Archive for the ‘ISS’ Category
Thanks to the Independence National Historical Park for giving me access to the Liberty Bell. I had a lot of fun collecting microbes from this national treasure in my hometown!
Happy to announce that the microbes from the Liberty Bell have been selected to fly on the International Space Station where their growth rates will be analyzed and compared to their counterparts back at the UC Davis lab! We will be announcing each selected microbe over the course of the next two weeks, with Philly first.
This research is part of Project MERCCURI, a citizen science project from UC Davis, Science Cheerleader and SciStarter, to examine the diversity of microbes on Earth and on the International Space Station.
Check out this particular microbe’s very own trading card! Here’s an excerpt:
Where we found it: On the Liberty Bell (Philadelphia, PA)
Why it’s awesome: This is an important industrial organism, used for the production of penicillin, vitamins, various drugs, and numerous enzymes
Fun fact: The species name of this microbe means “big beast” and it is among the largest bacteria ever discovered
In addition to the microbes from the Liberty Bell, six other microbes from Philadelphia were selected by UC Davis researchers to blast into space for research at the International Space Station. Here are links to images and more information about the microbes collected from the following sites in Philadelphia and selected to fly on the International Space Station:
Chemical Heritage Foundation
The Franklin Institute
The Academy of Natural Sciences (microbes collected by St. Peter’s School students)
St. Joseph’s Preparatory School
A total of 48 samples were selected from across the country.
Here’s more information about this project:
Davis, CA. (Jan. 30, 2014) — Microbes collected from Philadelphia landmarks will soon blast into orbit for research and a microgravity growth competition on the International Space Station (ISS).

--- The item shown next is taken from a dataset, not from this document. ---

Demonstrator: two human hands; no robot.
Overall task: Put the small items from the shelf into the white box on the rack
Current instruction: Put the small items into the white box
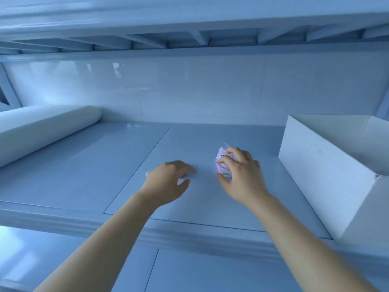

This citizen science project, known as Project MERCCURI, investigates how microbes from different places on Earth compare to each other and to those found on the International Space Station.
Led by the Science Cheerleaders (current and former NFL and NBA cheerleaders pursuing science and technology careers), thousands of people across the United States participated in the project. Several Pop Warner cheer teams swabbed practice fields, shoes, and cell phones for microbes. Other people collected microbial samples at NFL, NBA, and MLB stadiums; from schools; from landmarks like the Liberty Bell, Sue the T-Rex, the statue of Ben Franklin in Philadelphia, and the Smithsonian Air and Space Museum; and during events including Yuri’s Nights, a series of gatherings across the country to commemorate the first human in space.
The microbes they gathered were examined by the “microbiology team” in the laboratory of Dr. Jonathan Eisen at the University of California at Davis. The team selected 48 microbes (SEVEN of which are from Philadelphia!), which, with approval from NASA, are to ride the SpaceX Falcon 9 to the Space Station for further research. The rocket is scheduled to launch from the Kennedy Space Center in early March.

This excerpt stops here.